If you discover an MCL exceedance or treatment-technique violation during CCR preparation that was not previously reported to the state, stop drafting and report the violation to your primacy agency immediately. Late discovery does not change the public-notification timelines under §141.203: Tier 1 violations still require 24-hour notification, Tier 2 still 30 days. Once the public notification is out, include the violation in the CCR per §141.153(f) and note the date you discovered and reported it. Attempting to bundle a late-discovered violation inside a CCR without prior state notification is itself a reporting violation.

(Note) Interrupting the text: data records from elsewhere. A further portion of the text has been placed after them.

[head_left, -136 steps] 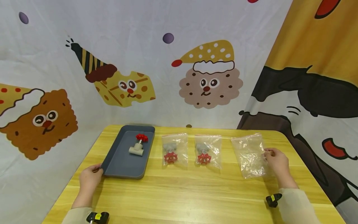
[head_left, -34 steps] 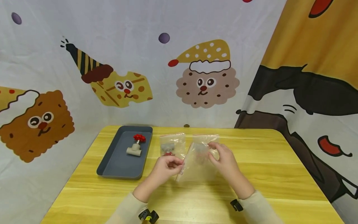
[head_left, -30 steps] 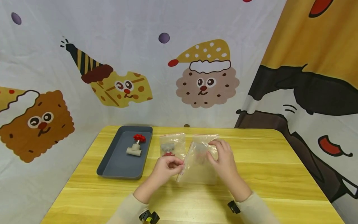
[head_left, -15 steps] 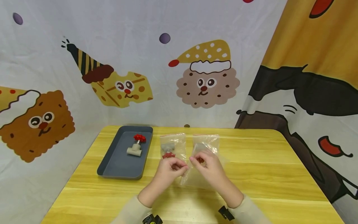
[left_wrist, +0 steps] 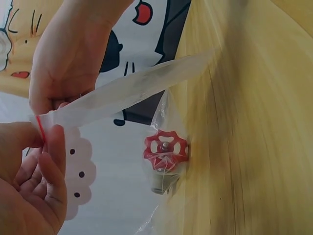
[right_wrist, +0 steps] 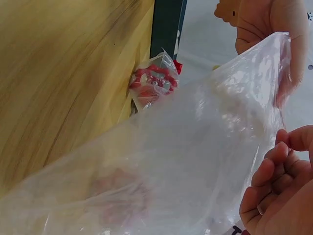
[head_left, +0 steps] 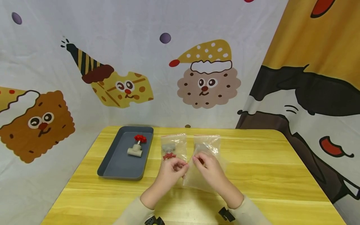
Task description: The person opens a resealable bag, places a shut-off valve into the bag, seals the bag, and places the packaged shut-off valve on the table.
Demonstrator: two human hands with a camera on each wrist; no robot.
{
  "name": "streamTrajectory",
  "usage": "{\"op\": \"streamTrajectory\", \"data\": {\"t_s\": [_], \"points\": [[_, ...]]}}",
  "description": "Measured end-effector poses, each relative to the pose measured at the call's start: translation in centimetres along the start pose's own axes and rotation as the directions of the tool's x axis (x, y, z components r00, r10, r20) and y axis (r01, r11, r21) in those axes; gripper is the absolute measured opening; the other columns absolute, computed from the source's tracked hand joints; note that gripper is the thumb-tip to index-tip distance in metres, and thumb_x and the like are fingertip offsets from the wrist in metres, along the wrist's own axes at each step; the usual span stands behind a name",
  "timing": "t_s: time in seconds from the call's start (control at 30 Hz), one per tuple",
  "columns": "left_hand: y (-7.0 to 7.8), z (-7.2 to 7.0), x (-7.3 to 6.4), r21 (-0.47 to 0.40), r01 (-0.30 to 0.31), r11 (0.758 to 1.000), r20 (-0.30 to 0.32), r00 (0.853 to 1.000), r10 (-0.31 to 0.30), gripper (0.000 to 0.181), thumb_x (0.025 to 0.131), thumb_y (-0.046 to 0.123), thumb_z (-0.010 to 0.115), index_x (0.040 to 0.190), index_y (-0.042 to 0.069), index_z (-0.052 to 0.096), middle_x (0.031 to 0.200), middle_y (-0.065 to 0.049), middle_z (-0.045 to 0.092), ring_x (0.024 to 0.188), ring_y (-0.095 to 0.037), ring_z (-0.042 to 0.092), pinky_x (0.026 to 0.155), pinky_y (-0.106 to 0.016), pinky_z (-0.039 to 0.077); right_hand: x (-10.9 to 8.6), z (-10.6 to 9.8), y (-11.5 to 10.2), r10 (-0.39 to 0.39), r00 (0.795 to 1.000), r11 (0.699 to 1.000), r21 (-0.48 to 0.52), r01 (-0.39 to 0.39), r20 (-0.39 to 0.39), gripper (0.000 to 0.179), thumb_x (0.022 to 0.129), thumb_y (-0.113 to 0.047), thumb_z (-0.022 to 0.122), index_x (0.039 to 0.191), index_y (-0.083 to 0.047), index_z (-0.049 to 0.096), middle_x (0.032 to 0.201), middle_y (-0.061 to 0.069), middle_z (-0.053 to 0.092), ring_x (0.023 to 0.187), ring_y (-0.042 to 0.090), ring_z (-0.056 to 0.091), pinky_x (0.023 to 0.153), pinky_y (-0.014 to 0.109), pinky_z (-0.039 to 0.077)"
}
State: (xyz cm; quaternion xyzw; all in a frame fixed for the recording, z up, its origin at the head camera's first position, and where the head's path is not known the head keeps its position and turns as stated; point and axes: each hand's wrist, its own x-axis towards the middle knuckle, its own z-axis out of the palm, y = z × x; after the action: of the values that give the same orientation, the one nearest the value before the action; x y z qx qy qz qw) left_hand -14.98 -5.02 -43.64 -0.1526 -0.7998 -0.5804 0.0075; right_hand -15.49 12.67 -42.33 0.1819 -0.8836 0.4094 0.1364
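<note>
A clear zip bag [head_left: 197, 181] hangs above the table, its red-striped mouth edge turned left. My left hand [head_left: 170, 172] pinches that edge between thumb and fingers. Close beside it, my right hand [head_left: 208, 167] pinches the same edge. Through the film nothing shows inside the held bag; a blurred red shape seen through it in the right wrist view is a handwheel behind. Behind the hands lies a bagged valve [head_left: 169, 151] with a red handwheel. A second bag [head_left: 209, 140] is mostly covered by the held bag and right hand.
At the left stands a grey tray [head_left: 118, 168] with one unbagged beige tee valve [head_left: 136, 150] with a red handwheel in it. Everything sits on a wooden table [head_left: 258, 175]. A printed cloth [head_left: 132, 37] hangs behind the table's far edge.
The bag has come from the table's right side to the middle; my left hand has left the tray for its edge. Within the last second my right hand moved left onto that edge.
</note>
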Motion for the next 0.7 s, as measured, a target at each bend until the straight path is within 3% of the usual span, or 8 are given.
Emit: {"op": "streamTrajectory", "data": {"t_s": [0.17, 0.3, 0.43, 0.57, 0.7], "points": [[0.0, -0.2, 0.0, -0.029, 0.028, 0.999, -0.081, 0.996, -0.030, 0.006, 0.085, 0.008, 0.069, 0.080, 0.008, 0.068, 0.069, -0.005, 0.065, 0.050, -0.009, 0.060, 0.045, -0.021, 0.047, 0.0, -0.3, 0.3, 0.046, 0.999, 0.999, -0.018, -0.046, -0.014, 0.022, 0.089, -0.010, 0.060, 0.070, -0.018, 0.055, 0.064, -0.011, 0.044, 0.061, 0.007, 0.042, 0.054, 0.019, 0.039], [0.3, -1.0, 0.0, -0.073, 0.094, 0.993, -0.181, 0.978, -0.106, 0.006, 0.082, 0.001, 0.068, 0.078, 0.004, 0.065, 0.068, -0.008, 0.062, 0.049, -0.016, 0.061, 0.045, -0.025, 0.049, 0.0, -1.1, 0.9, 0.116, 0.991, 0.992, -0.045, -0.119, -0.067, 0.020, 0.082, -0.007, 0.060, 0.066, -0.017, 0.055, 0.063, -0.008, 0.046, 0.061, 0.009, 0.043, 0.054, 0.020, 0.038], [-0.1, -2.0, 0.1, -0.044, 0.125, 0.991, -0.234, 0.963, -0.132, 0.006, 0.079, 0.001, 0.070, 0.077, 0.005, 0.065, 0.068, -0.007, 0.062, 0.050, -0.016, 0.060, 0.046, -0.022, 0.048, 0.2, -2.5, 1.7, 0.060, 0.992, 0.984, -0.160, -0.078, -0.115, 0.017, 0.075, -0.006, 0.061, 0.063, -0.017, 0.055, 0.061, -0.007, 0.047, 0.060, 0.009, 0.041, 0.053, 0.020, 0.036], [-0.8, -2.2, 0.1, 0.086, 0.108, 0.990, -0.212, 0.973, -0.088, 0.008, 0.076, 0.004, 0.070, 0.080, 0.009, 0.065, 0.070, -0.002, 0.062, 0.057, -0.010, 0.057, 0.051, -0.022, 0.048, 0.5, -3.2, 1.9, -0.081, 0.988, 0.956, -0.292, 0.039, -0.133, 0.019, 0.071, -0.006, 0.063, 0.060, -0.019, 0.054, 0.058, -0.011, 0.045, 0.058, 0.006, 0.039, 0.052, 0.020, 0.033], [-0.8, -1.7, 0.1, 0.253, 0.041, 0.967, -0.102, 0.995, -0.015, 0.038, 0.072, 0.001, 0.068, 0.107, 0.013, 0.061, 0.091, 0.001, 0.060, 0.074, -0.012, 0.058, 0.065, -0.027, 0.052, 0.7, -2.9, 1.3, -0.160, 0.981, 0.941, -0.317, 0.119, -0.107, 0.021, 0.070, -0.007, 0.065, 0.059, -0.020, 0.053, 0.057, -0.013, 0.043, 0.058, 0.005, 0.038, 0.055, 0.020, 0.034]]}}
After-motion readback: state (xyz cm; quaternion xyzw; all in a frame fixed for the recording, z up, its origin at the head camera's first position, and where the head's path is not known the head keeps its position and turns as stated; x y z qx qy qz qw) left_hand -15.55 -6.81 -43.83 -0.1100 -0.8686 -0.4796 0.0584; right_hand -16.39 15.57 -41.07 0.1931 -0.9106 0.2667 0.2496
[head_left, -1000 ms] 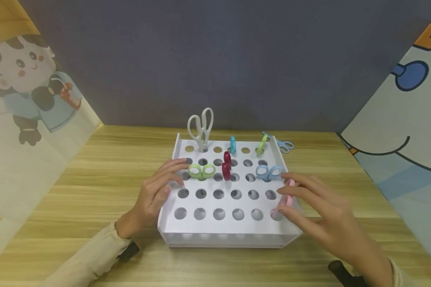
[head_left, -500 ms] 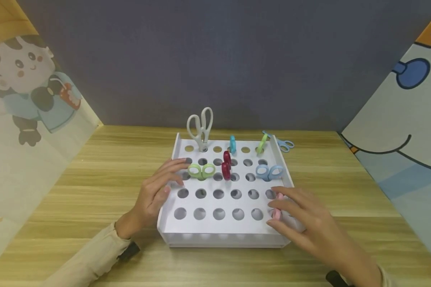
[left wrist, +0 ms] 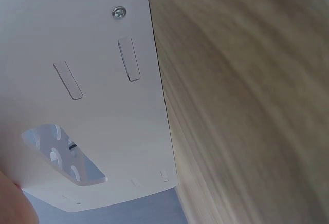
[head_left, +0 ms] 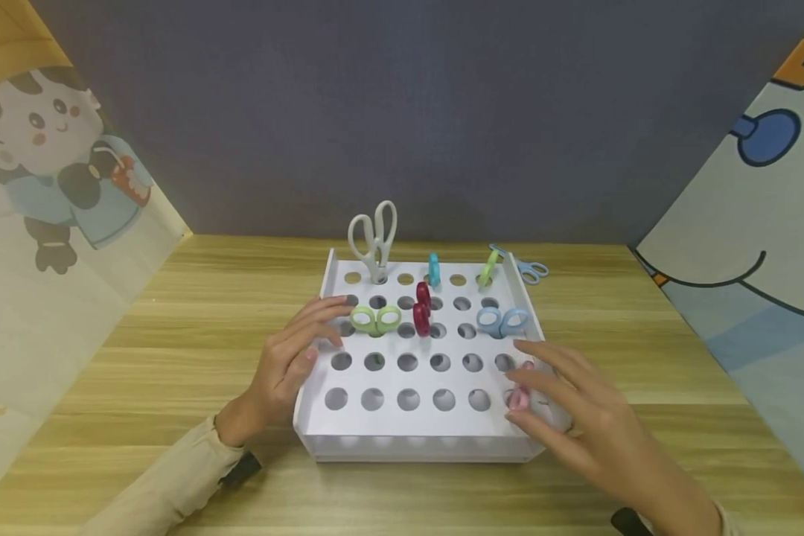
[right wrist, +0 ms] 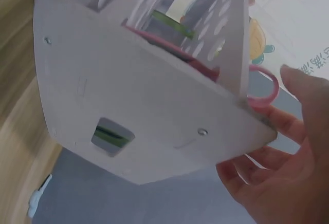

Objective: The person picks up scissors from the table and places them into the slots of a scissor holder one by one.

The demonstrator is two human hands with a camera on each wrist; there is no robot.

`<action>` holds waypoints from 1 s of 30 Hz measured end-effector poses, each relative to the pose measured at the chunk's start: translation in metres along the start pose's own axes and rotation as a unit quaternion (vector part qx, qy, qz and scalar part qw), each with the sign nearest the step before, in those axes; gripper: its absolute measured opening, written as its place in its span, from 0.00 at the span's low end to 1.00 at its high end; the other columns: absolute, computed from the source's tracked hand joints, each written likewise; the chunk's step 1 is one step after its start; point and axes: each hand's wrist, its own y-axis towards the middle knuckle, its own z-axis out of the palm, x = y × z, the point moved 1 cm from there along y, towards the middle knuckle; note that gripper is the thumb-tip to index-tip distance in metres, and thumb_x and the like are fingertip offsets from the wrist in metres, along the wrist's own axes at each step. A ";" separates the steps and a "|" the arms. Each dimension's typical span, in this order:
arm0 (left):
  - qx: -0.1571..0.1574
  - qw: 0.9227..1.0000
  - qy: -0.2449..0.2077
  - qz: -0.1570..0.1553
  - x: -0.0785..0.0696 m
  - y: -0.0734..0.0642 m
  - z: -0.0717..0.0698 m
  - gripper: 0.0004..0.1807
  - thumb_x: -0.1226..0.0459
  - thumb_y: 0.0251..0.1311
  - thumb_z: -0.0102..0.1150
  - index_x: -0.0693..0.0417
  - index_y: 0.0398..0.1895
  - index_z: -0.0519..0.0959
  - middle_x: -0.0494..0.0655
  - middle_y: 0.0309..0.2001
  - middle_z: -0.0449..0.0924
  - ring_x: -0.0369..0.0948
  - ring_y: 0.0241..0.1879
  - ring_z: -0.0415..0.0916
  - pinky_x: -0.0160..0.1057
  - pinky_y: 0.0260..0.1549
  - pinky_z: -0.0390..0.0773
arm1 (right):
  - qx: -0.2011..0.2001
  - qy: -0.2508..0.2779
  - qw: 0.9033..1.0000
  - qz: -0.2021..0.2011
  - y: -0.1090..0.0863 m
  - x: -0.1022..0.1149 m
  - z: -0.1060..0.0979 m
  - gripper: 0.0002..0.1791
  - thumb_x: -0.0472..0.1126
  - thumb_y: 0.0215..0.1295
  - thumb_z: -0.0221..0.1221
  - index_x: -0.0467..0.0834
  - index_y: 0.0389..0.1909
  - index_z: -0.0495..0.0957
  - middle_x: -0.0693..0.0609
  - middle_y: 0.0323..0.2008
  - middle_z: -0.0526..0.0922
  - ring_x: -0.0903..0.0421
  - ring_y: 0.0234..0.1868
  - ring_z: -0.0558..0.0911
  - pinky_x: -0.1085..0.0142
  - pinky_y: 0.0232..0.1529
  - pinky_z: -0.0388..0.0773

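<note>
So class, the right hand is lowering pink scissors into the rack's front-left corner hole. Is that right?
Not quite: it is the front-right corner hole. The head view shows the right hand at the pink scissors in the rack, far right of the front row.

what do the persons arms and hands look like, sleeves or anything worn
Both hands are bare: no gloves or rings show on the left hand or the right hand. The left forearm wears a long beige sleeve ending in a cuff at the wrist, with a dark strap beside it. A dark strap and a sliver of beige cuff show at the right wrist.
</note>
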 end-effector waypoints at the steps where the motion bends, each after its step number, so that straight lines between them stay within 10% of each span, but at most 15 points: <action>1: 0.000 1.000 0.000 0.001 0.000 0.000 0.000 0.18 0.62 0.70 0.37 0.61 0.34 0.78 0.66 0.55 0.79 0.60 0.63 0.70 0.59 0.71 0.56 | -0.003 0.005 1.000 -0.002 0.001 0.000 -0.001 0.22 0.57 0.71 0.55 0.43 0.47 0.84 0.42 0.59 0.78 0.48 0.62 0.74 0.70 0.70 0.63; 13: -0.002 1.000 0.000 0.005 0.000 0.000 0.000 0.19 0.61 0.71 0.37 0.61 0.34 0.78 0.66 0.55 0.79 0.60 0.63 0.71 0.59 0.71 0.56 | -0.039 -0.003 0.999 0.020 0.018 -0.031 -0.018 0.21 0.52 0.73 0.55 0.39 0.45 0.84 0.41 0.53 0.81 0.51 0.59 0.77 0.73 0.65 0.68; 22: -0.001 1.000 0.000 0.004 0.000 0.000 -0.001 0.19 0.61 0.71 0.37 0.61 0.34 0.78 0.67 0.55 0.79 0.61 0.63 0.71 0.58 0.72 0.56 | -0.055 -0.025 0.994 0.089 0.039 -0.086 -0.019 0.11 0.30 0.65 0.61 0.39 0.47 0.83 0.46 0.49 0.85 0.64 0.52 0.77 0.77 0.56 0.69; 30: -0.001 1.000 0.000 0.005 0.000 0.000 0.000 0.19 0.61 0.71 0.37 0.61 0.35 0.78 0.67 0.55 0.79 0.61 0.63 0.70 0.58 0.72 0.56 | -0.066 -0.028 0.986 0.151 0.059 -0.138 -0.016 0.13 0.39 0.72 0.57 0.34 0.48 0.81 0.43 0.43 0.85 0.76 0.43 0.75 0.83 0.47 0.71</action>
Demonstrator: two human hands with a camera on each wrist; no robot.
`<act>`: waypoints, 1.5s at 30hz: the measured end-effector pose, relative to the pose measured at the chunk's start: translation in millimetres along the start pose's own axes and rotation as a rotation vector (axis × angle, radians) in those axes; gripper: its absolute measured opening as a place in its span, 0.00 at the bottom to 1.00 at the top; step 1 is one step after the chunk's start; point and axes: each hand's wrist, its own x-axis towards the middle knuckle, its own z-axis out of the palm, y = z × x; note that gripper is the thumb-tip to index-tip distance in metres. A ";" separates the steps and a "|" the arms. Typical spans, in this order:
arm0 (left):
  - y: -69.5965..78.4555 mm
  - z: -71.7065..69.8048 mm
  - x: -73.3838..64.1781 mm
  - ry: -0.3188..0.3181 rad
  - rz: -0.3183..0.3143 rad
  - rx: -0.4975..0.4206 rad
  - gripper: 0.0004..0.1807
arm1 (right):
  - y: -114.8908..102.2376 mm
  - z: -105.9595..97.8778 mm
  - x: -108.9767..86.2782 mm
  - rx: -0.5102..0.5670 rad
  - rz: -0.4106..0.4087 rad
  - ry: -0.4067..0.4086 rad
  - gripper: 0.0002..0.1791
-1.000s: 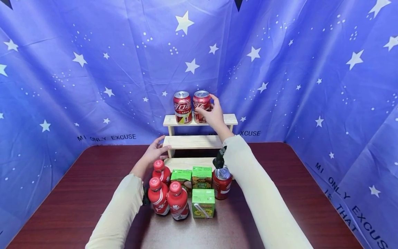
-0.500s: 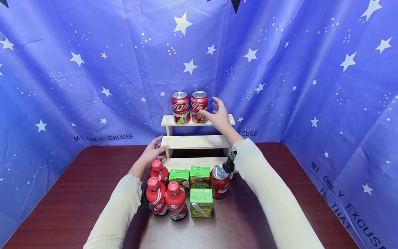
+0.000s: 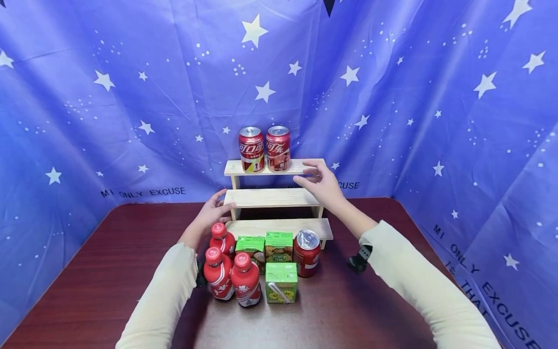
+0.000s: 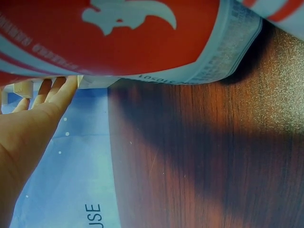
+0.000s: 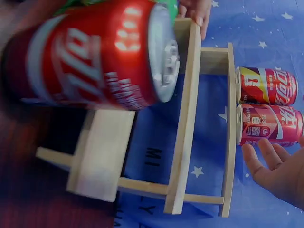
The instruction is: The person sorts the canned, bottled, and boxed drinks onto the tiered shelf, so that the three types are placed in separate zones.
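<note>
While the person's left hand [image 3: 211,216] holds the left end of a three-step stand of pale bare wood [image 3: 272,198], thumb in front of the middle board and fingers behind it, the right hand [image 3: 324,186] is in front of the right end of the top board. Its fingers are parted and only slightly bent, with thumb and fingertips well separated and nothing in its grasp; whether a fingertip brushes the board cannot be told.

Two red metal drink cans with white lettering stand upright on the top board: the left can [image 3: 251,155] toward its left end, the right can [image 3: 278,154] just beside it, near the middle. The right wrist view shows the right hand's fingers near the right can, apart from it.

In front of the lowest board, a third red metal can [image 3: 306,259] stands upright on the dark reddish-brown wood-grain table [image 3: 348,310]. Left of it are three small green drink cartons, two behind and the front carton [image 3: 281,286], with a white straw on its face. Farther left, three red bottles with red caps stand close together, the rear bottle [image 3: 221,241] near the left hand. Blue cloth printed with white stars [image 3: 196,97] hangs behind.
</note>
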 end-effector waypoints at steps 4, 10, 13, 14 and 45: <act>0.8 -0.6 -0.6 0.000 -0.004 0.004 0.39 | 3.3 -7.5 -17.6 -0.020 0.011 -0.042 0.31; 0.8 -1.9 -2.6 0.001 -0.006 0.013 0.39 | 11.6 -13.0 -44.9 -0.026 0.020 -0.119 0.29; 0.6 -1.5 -2.3 0.002 -0.004 0.002 0.39 | 21.9 -14.4 -58.3 -0.054 -0.005 -0.152 0.29; 0.5 -1.2 -2.1 0.000 -0.002 0.000 0.39 | 25.7 -14.8 -62.6 -0.058 -0.017 -0.160 0.29; 3.9 0.2 -3.9 -0.014 0.017 0.023 0.39 | 86.7 0.9 -135.8 -0.060 0.035 -0.205 0.38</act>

Once you have a workflow that runs cleanly for two cycles, the next efficiency step is software. The CCR software guide walks through the commercial tools that automate Steps 1, 2, and 8, and the CCR software pricing breakdown compares costs for systems of different sizes. For broader operator context across our utilities hub, the same ten-step backbone applies whether you are a 500-connection water district or a metropolitan authority.
Sources
- U.S. EPA, "National Primary Drinking Water Regulations: Consumer Confidence Reports" — Final Rule, 89 FR 45980, Federal Register document 2024-10919, docket EPA-HQ-OW-2022-0260. Published May 24, 2024; effective June 24, 2024; compliance date January 1, 2027. Accessed 2026-04-18.
- eCFR, 40 CFR Part 141 Subpart O — Consumer Confidence Reports, current codified text (§§141.151–141.156). Accessed 2026-04-18.
- 40 CFR 141.153 (content of the reports), 141.154 (required additional health information), 141.155 (report delivery and recordkeeping).
- 40 CFR 141.33 (record maintenance).
- U.S. EPA, Safe Drinking Water Act: Consumer Confidence Reports program page. Accessed 2026-04-18.
- Stage 2 Disinfection Byproducts Rule (40 CFR 141 Subpart V) for DBP reporting conventions.
- Revised Lead and Copper Rule (40 CFR 141 Subpart I, 2024 updates) for lead-service-line inventory references.